Gold prices are faltering to start 2021, but with the dollar still weak and inflationary pressure on the horizon, investors have solid reasons to go with the yellow metal.

Those macro factors, among others, highlight opportunity with exchange traded funds such as the Sprott Gold Miners ETF (SGDM B-) and the Sprott Junior Gold Miners ETF (SGDJ C+).

SGDJ tracks small cap gold miners, but weighs its components based on revenue growth and price momentum. By focus identify leading junior gold miners driven by factors like new discovery, mine development, or joint ventures. Pricey stocks also speak to gold benefits.

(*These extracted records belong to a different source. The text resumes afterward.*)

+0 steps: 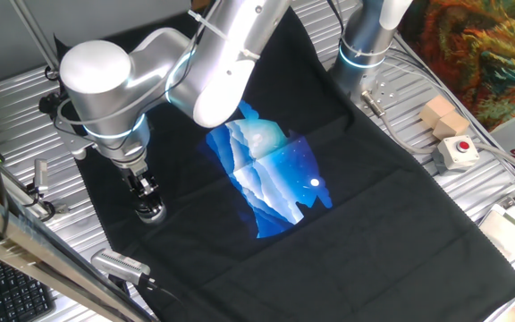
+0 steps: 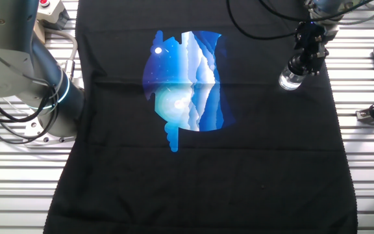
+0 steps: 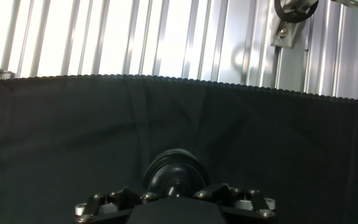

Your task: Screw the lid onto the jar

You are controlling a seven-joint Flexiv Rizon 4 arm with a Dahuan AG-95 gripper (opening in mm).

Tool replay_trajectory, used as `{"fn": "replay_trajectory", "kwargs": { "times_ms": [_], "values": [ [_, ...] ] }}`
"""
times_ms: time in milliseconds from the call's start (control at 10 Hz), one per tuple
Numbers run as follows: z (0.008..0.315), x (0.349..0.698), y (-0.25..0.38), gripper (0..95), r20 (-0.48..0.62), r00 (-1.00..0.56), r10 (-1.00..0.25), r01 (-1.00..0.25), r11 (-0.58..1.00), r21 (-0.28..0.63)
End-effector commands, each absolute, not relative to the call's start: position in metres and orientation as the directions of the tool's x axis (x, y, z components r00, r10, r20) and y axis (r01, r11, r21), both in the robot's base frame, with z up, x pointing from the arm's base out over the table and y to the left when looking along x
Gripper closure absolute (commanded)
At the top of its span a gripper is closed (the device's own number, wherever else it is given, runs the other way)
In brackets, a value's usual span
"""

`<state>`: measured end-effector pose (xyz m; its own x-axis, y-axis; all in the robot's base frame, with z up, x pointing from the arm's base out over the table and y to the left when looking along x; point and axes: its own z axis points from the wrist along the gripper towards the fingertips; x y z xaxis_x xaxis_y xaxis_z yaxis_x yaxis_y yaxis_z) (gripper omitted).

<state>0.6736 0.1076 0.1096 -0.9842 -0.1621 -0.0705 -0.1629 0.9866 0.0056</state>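
Dark lid (image 3: 174, 173) atop glass jar (image 1: 150, 212)

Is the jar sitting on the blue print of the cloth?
No. In both fixed views the jar stands on plain black cloth near its edge, under the gripper, well apart from the blue print.

A ribbed aluminium worktop (image 1: 472, 192) carries a black cloth (image 1: 374, 233) printed with a blue mountain-and-moon picture (image 1: 271, 179). Bright light glares off the metal slats in the hand view. A box with a red button (image 1: 457, 152) and two pale wooden blocks (image 1: 443, 116) sit near one edge, beside a colourful patterned fabric (image 1: 481, 45). A black keyboard (image 1: 7, 291) lies at another corner, and cables (image 2: 265, 13) trail over the cloth.
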Motion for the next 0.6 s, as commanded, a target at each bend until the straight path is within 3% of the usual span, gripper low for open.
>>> {"fn": "replay_trajectory", "kwargs": {
  "times_ms": [100,600],
  "values": [
    [0.1082,0.6737,0.1071,19.0,-0.07,-0.984,-0.163,-0.163,0.987,0.006],
    [0.1053,0.6741,0.1069,19.0,-0.071,-0.984,-0.165,-0.165,0.986,0.007]
  ]
}}
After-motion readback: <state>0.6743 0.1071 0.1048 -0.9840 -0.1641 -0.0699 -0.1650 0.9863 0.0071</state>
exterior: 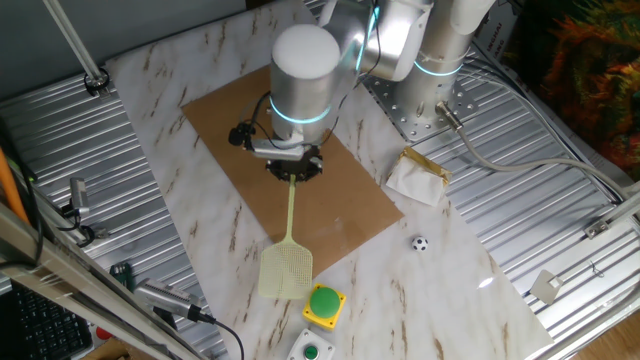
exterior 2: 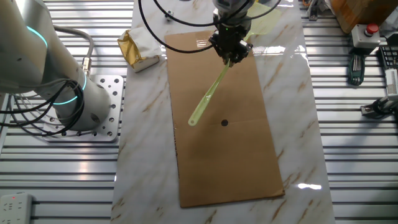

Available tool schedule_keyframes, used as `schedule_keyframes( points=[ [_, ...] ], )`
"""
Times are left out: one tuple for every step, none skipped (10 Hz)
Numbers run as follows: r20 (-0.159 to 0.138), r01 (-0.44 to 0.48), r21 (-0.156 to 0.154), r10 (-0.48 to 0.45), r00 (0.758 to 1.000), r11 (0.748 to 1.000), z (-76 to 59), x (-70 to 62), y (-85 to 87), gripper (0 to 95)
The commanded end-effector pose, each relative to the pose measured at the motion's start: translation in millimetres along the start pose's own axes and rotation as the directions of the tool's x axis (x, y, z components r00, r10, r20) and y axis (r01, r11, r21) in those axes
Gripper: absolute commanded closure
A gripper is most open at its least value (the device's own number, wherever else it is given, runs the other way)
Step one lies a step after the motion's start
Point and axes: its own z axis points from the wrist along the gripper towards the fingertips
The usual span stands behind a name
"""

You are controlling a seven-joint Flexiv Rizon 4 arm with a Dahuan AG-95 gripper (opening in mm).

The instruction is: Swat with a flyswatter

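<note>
My gripper is shut on the handle of the pale yellow-green flyswatter, above the brown sheet. In one fixed view the handle runs from the gripper toward the front edge. The mesh head lies over the marble just past the sheet's edge, next to a green button. In the other fixed view the gripper holds the flyswatter partway along the handle. The free handle end points down-left over the brown sheet, and the head shows pale behind the gripper. A small black dot sits on the sheet.
A green button on a yellow box and a white box with a green button stand at the front edge. A tiny soccer ball lies on the marble. A crumpled gold-and-white wrapper lies near the arm's base.
</note>
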Motion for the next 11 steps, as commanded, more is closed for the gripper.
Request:
schedule_keyframes(
  points=[
    [0.009, 0.123, -0.015, -0.123, 0.992, 0.992, -2.2, 38.9, -23.6, 95.0],
    [0.012, 0.156, -0.022, -0.156, 0.988, 0.987, -5.8, 55.3, -32.6, 95.0],
    [0.012, 0.182, -0.026, -0.182, 0.983, 0.983, -8.6, 69.2, -39.4, 95.0],
    [0.011, 0.200, -0.026, -0.200, 0.980, 0.979, -9.5, 77.2, -43.1, 95.0],
    [0.012, 0.244, -0.027, -0.243, 0.970, 0.970, -10.5, 98.1, -51.7, 95.0],
    [0.010, 0.263, -0.026, -0.263, 0.965, 0.964, -10.6, 107.9, -55.2, 95.0],
    [0.013, 0.290, -0.027, -0.290, 0.957, 0.957, -10.0, 125.8, -60.6, 95.0],
    [0.015, 0.300, -0.027, -0.299, 0.954, 0.954, -9.4, 133.1, -62.5, 95.0],
    [0.014, 0.324, -0.026, -0.324, 0.946, 0.946, -7.3, 150.3, -66.4, 95.0],
    [0.014, 0.342, -0.023, -0.342, 0.940, 0.939, -5.5, 162.3, -68.4, 95.0],
    [0.013, 0.362, -0.019, -0.362, 0.932, 0.932, -4.0, 176.3, -69.8, 95.0]
  ],
)
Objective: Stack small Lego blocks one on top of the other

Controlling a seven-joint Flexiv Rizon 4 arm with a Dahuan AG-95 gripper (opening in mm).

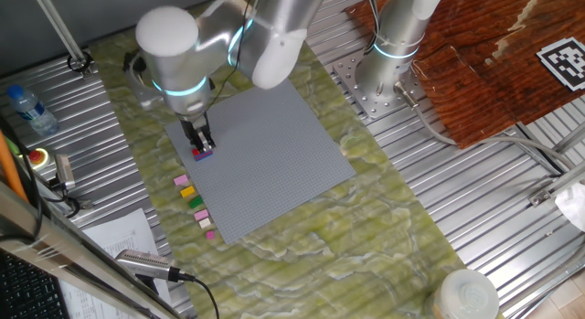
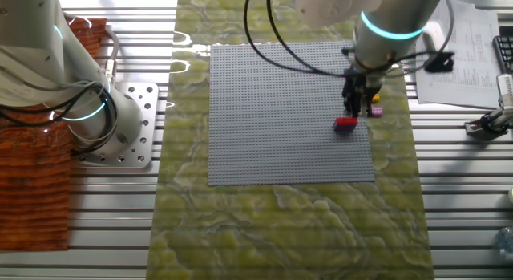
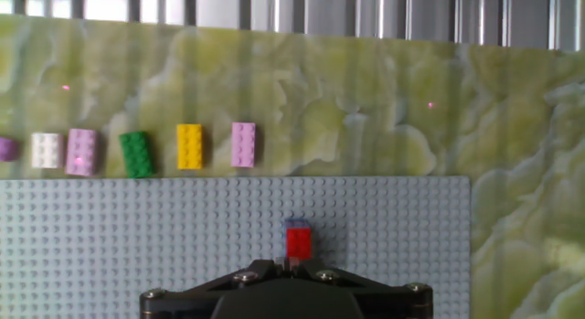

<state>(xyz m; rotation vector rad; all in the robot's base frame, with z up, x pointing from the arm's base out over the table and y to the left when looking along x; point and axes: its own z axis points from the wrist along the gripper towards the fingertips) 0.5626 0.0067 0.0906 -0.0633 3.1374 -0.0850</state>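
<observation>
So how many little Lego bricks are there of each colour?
Pink plastic Lego bricks: 3
Yellow plastic brick: 1
Green plastic brick: 1
White plastic brick: 1
Red plastic brick: 1
Blue plastic brick, under the red: 1
Total: 8

A large flat grey studded baseplate lies on a green marbled mat. Near its right edge sits a small red Lego brick atop a darker one (purple or blue, hard to tell). The black two-finger gripper hangs just above and behind it, its opening unclear.
</observation>
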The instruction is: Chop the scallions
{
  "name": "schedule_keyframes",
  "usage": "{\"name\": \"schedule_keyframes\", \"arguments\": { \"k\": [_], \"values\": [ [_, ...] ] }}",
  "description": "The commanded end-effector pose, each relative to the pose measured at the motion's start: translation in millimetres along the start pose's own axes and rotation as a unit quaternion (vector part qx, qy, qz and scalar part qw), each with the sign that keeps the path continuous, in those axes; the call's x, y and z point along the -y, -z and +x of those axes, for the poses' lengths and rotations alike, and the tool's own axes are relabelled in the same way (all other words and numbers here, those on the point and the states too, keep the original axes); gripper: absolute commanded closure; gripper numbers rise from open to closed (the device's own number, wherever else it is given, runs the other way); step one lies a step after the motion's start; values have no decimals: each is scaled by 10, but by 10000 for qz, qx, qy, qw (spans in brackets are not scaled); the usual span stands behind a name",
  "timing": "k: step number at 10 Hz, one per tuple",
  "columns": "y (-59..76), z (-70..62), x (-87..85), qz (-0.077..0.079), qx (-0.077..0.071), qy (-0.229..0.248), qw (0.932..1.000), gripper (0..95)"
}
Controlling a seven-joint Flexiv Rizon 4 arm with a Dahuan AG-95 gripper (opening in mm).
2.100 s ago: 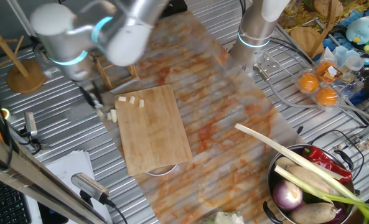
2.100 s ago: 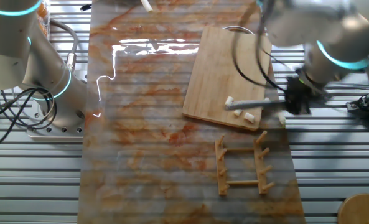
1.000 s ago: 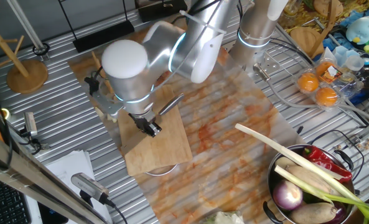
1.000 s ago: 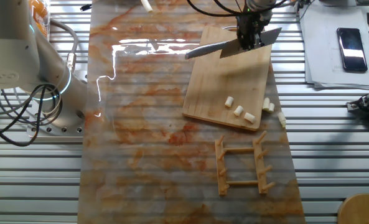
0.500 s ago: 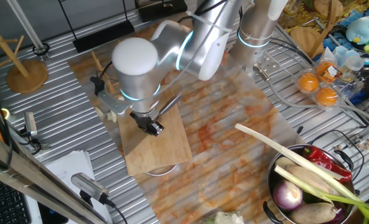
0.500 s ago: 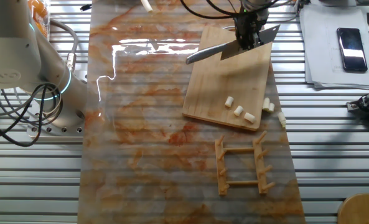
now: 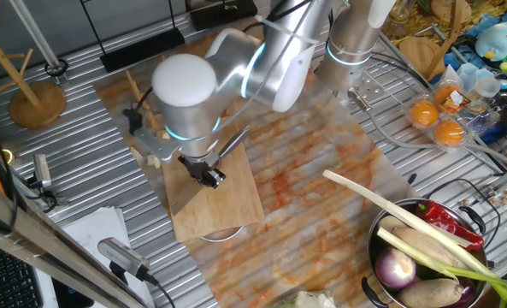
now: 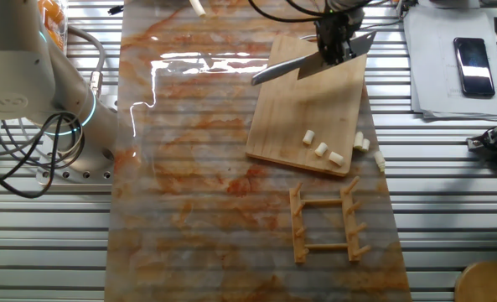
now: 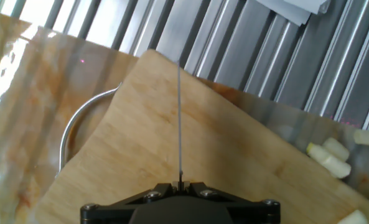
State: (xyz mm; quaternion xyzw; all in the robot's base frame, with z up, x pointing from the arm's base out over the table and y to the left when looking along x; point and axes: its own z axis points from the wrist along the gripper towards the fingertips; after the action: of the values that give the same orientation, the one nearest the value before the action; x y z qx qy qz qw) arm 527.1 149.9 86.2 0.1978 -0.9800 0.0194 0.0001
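Several short cream scallion chunks (image 8: 321,149) lie at the near corner of the wooden cutting board (image 8: 302,101); two (image 8: 361,141) sit just off its edge. In the hand view the chunks (image 9: 329,156) show at the right. My gripper (image 8: 336,40) is shut on a knife (image 8: 282,69) and hovers over the board's far end, well away from the chunks, with the blade pointing left. The hand view has the blade (image 9: 179,112) edge-on above the board (image 9: 172,149). In one fixed view my arm hides the chunks, and the gripper (image 7: 203,174) sits above the board (image 7: 223,201).
A wooden rack (image 8: 325,222) lies beside the chunk end of the board. A metal bowl rim (image 9: 69,134) shows under the board. A pot (image 7: 381,244) of vegetables with a long green-leaved stalk (image 7: 381,205) stands at the right. A second robot base (image 8: 55,101) stands at the left.
Since two seconds ago my arm has carried the knife from beside the chunks to the far end of the board. Over the last half second it has barely moved.
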Motion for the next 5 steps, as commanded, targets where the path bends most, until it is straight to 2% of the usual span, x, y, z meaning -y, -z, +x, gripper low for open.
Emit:
{"name": "schedule_keyframes", "arguments": {
  "k": [1,3,5],
  "values": [
    [46,24,-25,-3,-95,113,9999,950],
    [87,50,-56,-27,-31,67,10000,950],
    [148,94,-112,4,-71,85,9999,950]
  ]
}}
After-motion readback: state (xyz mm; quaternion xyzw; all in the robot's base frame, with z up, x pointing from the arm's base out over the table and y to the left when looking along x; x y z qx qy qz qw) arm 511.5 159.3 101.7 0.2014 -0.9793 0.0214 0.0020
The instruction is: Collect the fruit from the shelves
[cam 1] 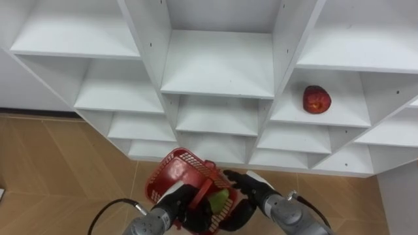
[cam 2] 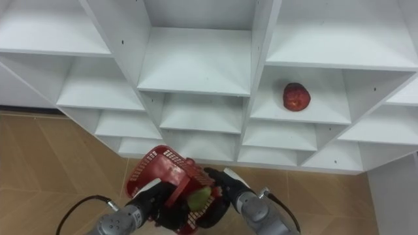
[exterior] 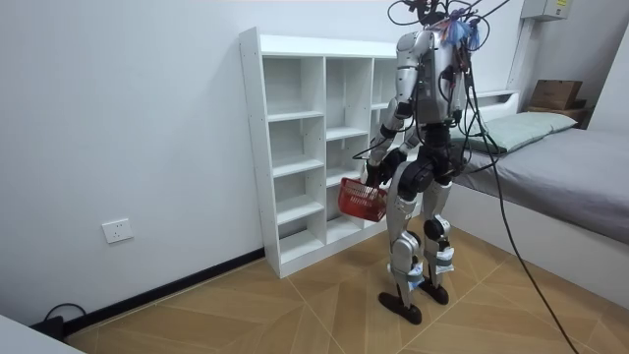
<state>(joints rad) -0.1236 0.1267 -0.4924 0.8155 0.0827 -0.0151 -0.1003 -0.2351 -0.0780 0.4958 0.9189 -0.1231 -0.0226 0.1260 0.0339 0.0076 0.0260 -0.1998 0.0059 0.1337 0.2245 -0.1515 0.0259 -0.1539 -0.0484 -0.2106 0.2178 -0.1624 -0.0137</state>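
We see the left hand (cam 1: 171,201) curled round the handle of the red basket (cam 1: 175,166), the right hand (cam 1: 253,187) at a green fruit (cam 1: 219,198) inside it, its hold unclear, and a red apple (cam 1: 317,99) lying on a closet shelf (cam 1: 349,112).

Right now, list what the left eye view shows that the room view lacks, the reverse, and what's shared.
Left eye view: a red apple on a right-hand shelf, a green fruit in the red basket. Room view: the bed, a wall socket, the whole robot standing. Shared: the white shelf unit, the basket, the left hand holding it.
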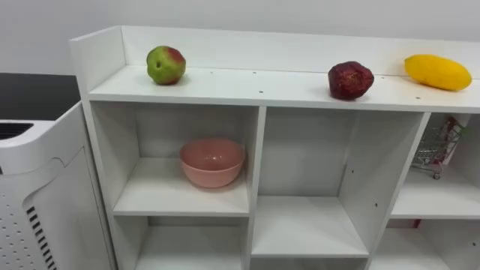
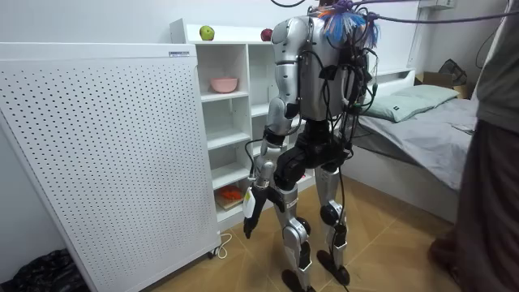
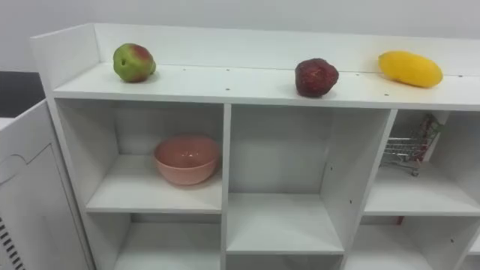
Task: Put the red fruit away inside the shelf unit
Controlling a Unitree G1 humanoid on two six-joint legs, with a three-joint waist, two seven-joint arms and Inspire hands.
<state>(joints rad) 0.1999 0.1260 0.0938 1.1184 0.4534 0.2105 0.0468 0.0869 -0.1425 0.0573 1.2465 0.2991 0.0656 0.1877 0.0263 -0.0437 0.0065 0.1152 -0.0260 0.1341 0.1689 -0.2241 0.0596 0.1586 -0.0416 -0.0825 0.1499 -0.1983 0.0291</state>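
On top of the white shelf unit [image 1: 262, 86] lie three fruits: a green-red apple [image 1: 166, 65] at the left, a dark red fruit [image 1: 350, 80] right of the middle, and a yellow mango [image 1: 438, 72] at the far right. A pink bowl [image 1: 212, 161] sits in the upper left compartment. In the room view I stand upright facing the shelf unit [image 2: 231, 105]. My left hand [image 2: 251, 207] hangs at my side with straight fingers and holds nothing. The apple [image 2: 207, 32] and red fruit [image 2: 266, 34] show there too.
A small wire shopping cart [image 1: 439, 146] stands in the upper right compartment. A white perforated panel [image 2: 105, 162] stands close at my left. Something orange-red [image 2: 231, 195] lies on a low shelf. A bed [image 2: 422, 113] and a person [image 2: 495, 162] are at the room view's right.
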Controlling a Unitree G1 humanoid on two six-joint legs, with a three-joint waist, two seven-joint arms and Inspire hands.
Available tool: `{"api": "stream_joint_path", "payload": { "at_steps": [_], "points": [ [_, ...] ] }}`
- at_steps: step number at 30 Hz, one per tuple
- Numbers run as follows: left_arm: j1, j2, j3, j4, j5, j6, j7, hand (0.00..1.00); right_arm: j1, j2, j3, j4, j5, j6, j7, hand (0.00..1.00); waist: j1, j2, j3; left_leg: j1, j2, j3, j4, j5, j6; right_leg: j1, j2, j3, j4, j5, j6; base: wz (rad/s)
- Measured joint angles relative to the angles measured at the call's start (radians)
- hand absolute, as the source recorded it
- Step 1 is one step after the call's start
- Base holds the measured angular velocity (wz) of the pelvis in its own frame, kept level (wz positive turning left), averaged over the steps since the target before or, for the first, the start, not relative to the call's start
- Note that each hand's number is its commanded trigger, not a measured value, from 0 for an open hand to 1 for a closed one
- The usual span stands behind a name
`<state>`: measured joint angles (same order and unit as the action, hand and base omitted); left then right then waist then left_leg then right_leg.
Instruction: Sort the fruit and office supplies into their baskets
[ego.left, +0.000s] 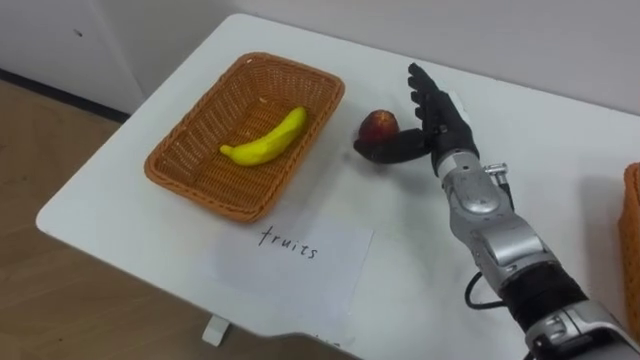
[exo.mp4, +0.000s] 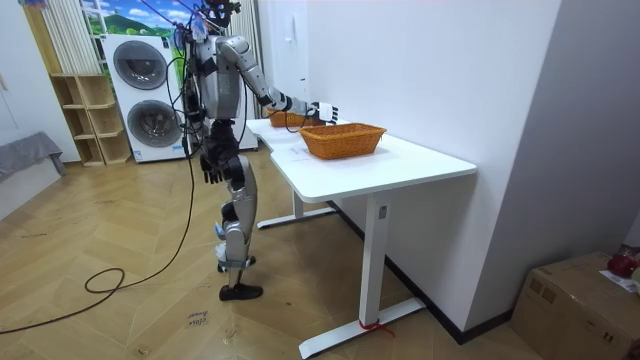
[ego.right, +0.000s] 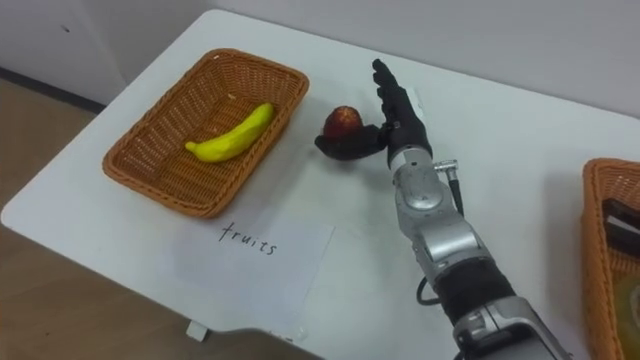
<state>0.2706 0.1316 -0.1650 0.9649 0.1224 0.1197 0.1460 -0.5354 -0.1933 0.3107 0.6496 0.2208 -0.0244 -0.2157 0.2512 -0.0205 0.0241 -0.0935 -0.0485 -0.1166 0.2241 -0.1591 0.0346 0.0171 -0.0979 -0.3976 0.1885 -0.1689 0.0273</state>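
Red and round, the apple (ego.left: 378, 124) sits on the white table (ego.left: 560, 120) just beside the right rim of the wicker fruit basket (ego.left: 195, 190), outside it, while a banana (ego.left: 265, 140) lies inside. The right hand (ego.left: 432, 105) stands edge-on against the apple's far-right side, its fingers straight and close together, pointing away from the robot, and its thumb (ego.left: 392, 150) hooked low along the fruit's near side; nothing is pinched yet. To do this well, the fingers should probably curl over the top so the apple is cupped against the thumb before any lift, because a smooth round fruit is likely to roll toward the basket wall if merely nudged. A lift high enough to pass the rim, then a low release clear of the banana, looks sensible. A paper sheet (ego.left: 290, 260) lies in front of the basket, a second basket (ego.right: 595, 250) sits well apart on the right, and the left hand (exo.mp4: 210, 172) hangs by the robot's side.
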Motion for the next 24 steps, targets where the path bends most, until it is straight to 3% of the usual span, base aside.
{"api": "stream_joint_path", "payload": {
  "at_steps": [4, 24],
  "points": [
    [-0.001, 0.0, 0.0, 0.002, -0.001, -0.017, 0.004, 0.0, 0.001, -0.002, -0.001, 0.016, 0.0, -0.009, -0.001, 0.0, 0.001, 0.012, 0.0059, -0.01, 0.001, 0.002, -0.002, 0.0, 0.0, -0.014, 0.0, 0.005, 0.002, 0.0, 0.0, -0.02],
    [-0.024, 0.001, 0.002, 0.033, 0.0, -0.034, 0.02, 0.0, -0.005, -0.008, -0.001, 0.029, -0.186, -0.041, 0.009, 0.0, 0.015, 0.015, 0.0035, -0.069, 0.0, 0.006, 0.003, 0.008, 0.002, -0.079, -0.005, -0.002, 0.019, 0.001, -0.001, 0.0]
  ]
}}
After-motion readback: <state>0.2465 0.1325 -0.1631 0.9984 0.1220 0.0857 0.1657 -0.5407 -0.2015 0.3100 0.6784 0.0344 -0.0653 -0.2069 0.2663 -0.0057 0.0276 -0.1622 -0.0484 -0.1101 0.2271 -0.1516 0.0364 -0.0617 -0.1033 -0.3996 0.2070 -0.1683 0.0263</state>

“The S&P 500 price-to-sales ratio is at unprecedented levels and analysis by Crescat Capital suggests that the 15 factors that make up their S&P 500 valuation model are at – or very near – record highs,” according to the World Gold Council. “Going forward, we believe that the very low level of interest rates worldwide will likely keep stock prices and valuations high. As such, investors may experience strong market swings and significant pullbacks. These could occur, for example, if vaccination programmes take longer to distribute – or are less effective – than expected, given logistical complexities or the high number of mutations reported in some strains.”

SGDJ Price % Change

The SGDM ETF: Ready for Inflation

SGDM tracks the Solactive Gold Miners Custom Factors Index and “emphasizes gold companies with the highest revenue growth and free cash flow yield, and the lowest long-term debt to equity ratio,” according to Sprott.

Adding to the case for SGDM is improving cash flow for many gold miners, the result of rising gold prices and prudent balance sheet management.

Should inflation come to pass this year, gold’s utility will be on display.

“Gold has historically performed well amid equity market pullbacks as well as high inflation. In years when inflation was higher than 3%, gold’s price increased 15% on average. Notably too, research by Oxford Economics shows that gold should do well in periods of deflation. Such periods are typically characterised by low interest rates and high financial stress, all of which tend to foster demand for gold,” notes the WGC.